Domestic cats convert [2H8]-ß-carotene to [2H4]-retinol following a single oral dose.

Many animals convert ß-carotene to retinol to meet their vitamin A (VA) requirement. However, this pathway is inefficient in many carnivores. This study quantified the plasma response to a single oral dose of [(2) H(8)]-ß-carotene in adult domestic cats, including measurement of [(2) H(4)]-retinol derived from the dose. Cats were fed with either a control diet containing adequate VA (n = 5) or a VA-devoid diet (n = 5) for 28 days.

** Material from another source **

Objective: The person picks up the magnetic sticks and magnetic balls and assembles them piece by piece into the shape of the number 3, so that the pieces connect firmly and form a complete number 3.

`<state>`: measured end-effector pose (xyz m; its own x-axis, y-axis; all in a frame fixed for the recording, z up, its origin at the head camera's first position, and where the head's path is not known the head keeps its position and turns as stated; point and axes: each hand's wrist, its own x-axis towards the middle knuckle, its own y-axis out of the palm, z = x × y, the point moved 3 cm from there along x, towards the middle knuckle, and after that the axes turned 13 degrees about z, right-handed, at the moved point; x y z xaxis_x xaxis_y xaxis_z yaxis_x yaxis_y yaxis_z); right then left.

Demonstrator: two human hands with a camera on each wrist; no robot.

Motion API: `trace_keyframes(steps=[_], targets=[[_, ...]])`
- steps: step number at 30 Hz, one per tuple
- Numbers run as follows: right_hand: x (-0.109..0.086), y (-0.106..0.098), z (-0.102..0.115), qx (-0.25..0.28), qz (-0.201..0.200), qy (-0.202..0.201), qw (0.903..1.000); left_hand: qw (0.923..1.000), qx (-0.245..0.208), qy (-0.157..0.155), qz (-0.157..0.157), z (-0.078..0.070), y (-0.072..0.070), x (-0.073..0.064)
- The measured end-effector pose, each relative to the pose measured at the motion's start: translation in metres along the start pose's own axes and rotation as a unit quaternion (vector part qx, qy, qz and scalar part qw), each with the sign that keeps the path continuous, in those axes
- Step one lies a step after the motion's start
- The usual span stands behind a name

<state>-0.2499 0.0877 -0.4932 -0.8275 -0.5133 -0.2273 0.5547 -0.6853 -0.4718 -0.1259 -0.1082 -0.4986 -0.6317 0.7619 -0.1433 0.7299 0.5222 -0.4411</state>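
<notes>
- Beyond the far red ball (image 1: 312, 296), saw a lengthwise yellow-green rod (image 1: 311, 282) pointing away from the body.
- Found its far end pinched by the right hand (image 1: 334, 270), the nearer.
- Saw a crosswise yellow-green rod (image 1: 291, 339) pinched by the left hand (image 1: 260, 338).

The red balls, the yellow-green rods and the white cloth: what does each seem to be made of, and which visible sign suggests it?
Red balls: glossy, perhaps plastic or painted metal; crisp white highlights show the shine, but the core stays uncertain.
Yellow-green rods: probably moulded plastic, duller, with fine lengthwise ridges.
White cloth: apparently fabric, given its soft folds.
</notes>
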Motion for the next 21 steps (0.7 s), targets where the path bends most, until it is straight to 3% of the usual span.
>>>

An oral dose of either 5 mg/kg body weight (BW) (n = 4) or 10 mg/kg BW (n = 6) of [(2) H(8) ]-ß-carotene was administered on day 28. Plasma samples were collected prior to dosing and at 6, 12, 24, 32, 48, 72, 120, 168 and 216 h post-dose. Plasma retinoids and ß-carotene were measured using HPLC and [(2) H(4)]-retinol by GC-ECNCI-MS (gas chromatography/electron capture negative chemical ionization/mass spectrometry). ß-carotene was undetectable in plasma prior to dosing. Post-dose, mean peak plasma ß-carotene was 0.37 ± 0.06 nmol/ml at 9.0 ± 1.8 h following the dose, while [(2) H(4) ]-retinol peaked at 3.71 ± 0.69 pmol/ml at 55.2 ± 16.3 h. The ratio per cent of total area under the curve for [(2) H(4)]-retinol compared with the ß-carotene response was 4.6 ± 2.6%. There was little effect of diet or dose on the ß-carotene or [(2) H(4)]-retinol responses. The appearance of [(2) H(4)]-retinol in plasma indicates that cats are capable of converting ß-carotene to active VA. Conversion efficiency was not calculated in this study, but it is likely inadequate to meet cats' VA requirement without the inclusion of preformed VA in the diet.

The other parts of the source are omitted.